Prompt: Reproduce every line in the material below that holds "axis".

- - - -

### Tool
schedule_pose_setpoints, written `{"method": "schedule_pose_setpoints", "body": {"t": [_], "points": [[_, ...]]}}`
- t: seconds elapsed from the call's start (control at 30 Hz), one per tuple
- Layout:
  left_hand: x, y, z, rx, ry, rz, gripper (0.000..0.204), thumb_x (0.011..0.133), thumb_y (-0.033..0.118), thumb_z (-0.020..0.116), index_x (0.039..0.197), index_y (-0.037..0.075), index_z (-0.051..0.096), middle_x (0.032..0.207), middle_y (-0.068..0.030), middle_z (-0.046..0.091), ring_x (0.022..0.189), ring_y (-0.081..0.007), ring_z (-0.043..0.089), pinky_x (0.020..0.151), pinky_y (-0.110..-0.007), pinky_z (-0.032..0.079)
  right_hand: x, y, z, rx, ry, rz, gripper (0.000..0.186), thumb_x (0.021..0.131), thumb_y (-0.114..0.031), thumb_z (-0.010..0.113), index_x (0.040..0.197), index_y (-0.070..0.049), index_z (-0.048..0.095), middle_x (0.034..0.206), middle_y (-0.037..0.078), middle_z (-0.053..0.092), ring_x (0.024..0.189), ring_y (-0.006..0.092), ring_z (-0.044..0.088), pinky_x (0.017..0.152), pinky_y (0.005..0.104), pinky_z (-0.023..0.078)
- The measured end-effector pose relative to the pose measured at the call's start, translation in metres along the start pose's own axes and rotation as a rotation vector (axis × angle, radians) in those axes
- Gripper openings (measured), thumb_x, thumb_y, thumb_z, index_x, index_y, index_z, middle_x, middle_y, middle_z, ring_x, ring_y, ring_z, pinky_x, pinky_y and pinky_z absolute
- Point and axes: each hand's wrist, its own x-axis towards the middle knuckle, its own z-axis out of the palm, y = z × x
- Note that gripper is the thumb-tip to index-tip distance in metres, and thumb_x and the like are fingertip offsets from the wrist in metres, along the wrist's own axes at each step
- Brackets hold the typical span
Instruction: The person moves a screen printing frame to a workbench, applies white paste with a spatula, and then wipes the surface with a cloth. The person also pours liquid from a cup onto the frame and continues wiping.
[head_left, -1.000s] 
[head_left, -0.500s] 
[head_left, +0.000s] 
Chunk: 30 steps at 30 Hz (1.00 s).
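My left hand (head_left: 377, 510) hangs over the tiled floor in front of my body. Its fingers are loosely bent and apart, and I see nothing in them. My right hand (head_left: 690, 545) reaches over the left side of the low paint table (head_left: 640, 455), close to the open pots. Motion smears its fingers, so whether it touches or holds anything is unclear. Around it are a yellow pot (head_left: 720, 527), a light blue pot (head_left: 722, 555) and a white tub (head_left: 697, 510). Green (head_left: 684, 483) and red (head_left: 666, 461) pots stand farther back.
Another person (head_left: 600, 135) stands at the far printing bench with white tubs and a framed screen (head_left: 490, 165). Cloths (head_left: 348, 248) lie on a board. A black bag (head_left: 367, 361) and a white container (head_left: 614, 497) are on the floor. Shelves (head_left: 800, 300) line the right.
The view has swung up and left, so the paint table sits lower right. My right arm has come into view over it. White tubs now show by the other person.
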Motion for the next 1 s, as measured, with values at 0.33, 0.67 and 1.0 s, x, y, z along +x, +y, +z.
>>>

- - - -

Exercise solution:
- The measured end-effector pose relative to the pose measured at the call's start, translation in metres along the start pose's own axes and rotation as a rotation vector (axis × angle, radians) in those axes
- Point and axes: each hand's wrist, its own x-axis towards the middle knuckle, its own z-axis out of the palm, y = z × x

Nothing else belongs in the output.